EXERCISE:
For the data that follows, give the number of lines in which "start" appears. Add nothing to it.

□ □ □ □ □

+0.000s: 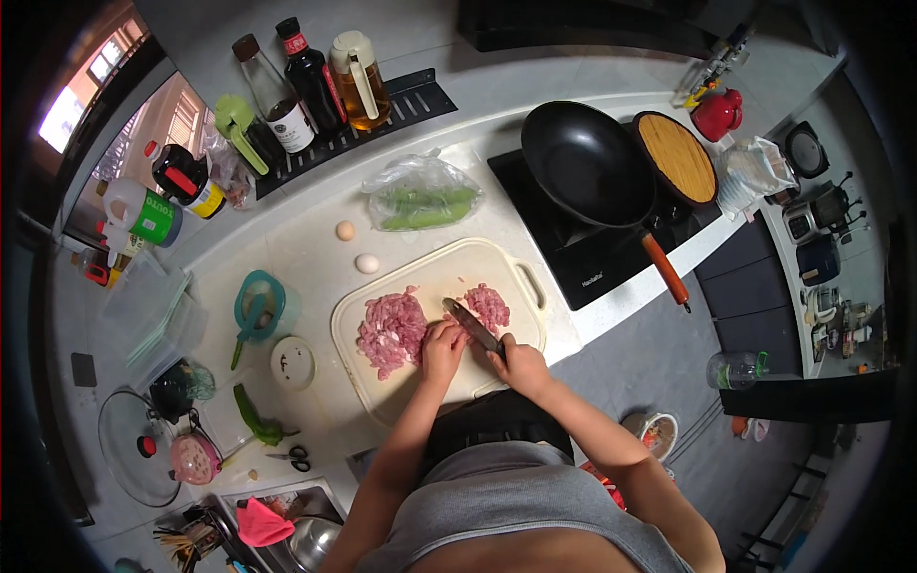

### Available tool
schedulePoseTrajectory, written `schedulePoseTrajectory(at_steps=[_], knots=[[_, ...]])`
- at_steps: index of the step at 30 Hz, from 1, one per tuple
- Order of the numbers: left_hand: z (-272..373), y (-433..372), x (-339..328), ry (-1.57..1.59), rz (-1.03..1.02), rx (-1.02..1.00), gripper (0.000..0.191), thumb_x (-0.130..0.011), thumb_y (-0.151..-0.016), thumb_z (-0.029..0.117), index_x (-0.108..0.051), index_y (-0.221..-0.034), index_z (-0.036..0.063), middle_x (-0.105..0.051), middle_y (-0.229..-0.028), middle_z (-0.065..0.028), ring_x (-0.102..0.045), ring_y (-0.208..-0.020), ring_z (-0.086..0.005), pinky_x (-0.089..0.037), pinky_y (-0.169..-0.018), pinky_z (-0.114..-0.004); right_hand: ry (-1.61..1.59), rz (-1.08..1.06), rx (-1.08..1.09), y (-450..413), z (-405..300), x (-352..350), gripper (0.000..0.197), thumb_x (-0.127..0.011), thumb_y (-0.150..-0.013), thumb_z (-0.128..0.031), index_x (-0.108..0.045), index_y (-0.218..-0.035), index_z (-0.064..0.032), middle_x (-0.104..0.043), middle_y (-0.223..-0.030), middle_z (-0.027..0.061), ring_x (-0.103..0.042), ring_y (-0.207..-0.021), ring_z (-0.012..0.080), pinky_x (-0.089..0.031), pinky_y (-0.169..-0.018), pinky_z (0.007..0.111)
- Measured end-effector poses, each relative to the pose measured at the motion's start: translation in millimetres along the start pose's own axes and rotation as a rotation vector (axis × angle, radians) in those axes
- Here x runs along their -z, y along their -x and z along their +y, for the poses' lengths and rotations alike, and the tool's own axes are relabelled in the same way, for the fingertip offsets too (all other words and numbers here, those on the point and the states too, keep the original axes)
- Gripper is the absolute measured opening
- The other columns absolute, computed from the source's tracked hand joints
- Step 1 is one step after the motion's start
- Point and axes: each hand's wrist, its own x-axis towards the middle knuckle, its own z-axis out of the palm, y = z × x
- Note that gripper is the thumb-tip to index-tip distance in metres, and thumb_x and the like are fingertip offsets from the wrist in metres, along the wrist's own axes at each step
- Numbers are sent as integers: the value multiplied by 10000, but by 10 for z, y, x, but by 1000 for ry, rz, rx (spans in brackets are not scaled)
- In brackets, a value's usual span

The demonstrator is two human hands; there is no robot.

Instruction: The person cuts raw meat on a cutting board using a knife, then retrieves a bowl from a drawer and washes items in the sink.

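A kitchen knife [473,326] is gripped by its handle in my right hand [522,367], its blade slanting up and left over a plastic cutting board [401,405]. My left hand [442,349] rests beside the blade with its fingers bent against raw meat; their tips partly hide that meat. Left of it lies a larger pile of cut raw meat [392,331]. A smaller pile of meat pieces [488,306] is at the right of the blade. Two eggs, one brown [345,230] and one pale [367,263], lie beyond the board near a plastic bag of green vegetables [424,206].
An induction cooktop [566,265] at the right bears a black wok [591,165], its handle jutting over the edge. Left of the board are a small white dish [293,363], a teal container [286,304], a green pepper [254,419] and scissors [297,458]. Bottles [315,86] line the back.
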Motion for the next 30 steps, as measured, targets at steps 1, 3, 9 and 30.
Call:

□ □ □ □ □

YOUR RESPONSE:
2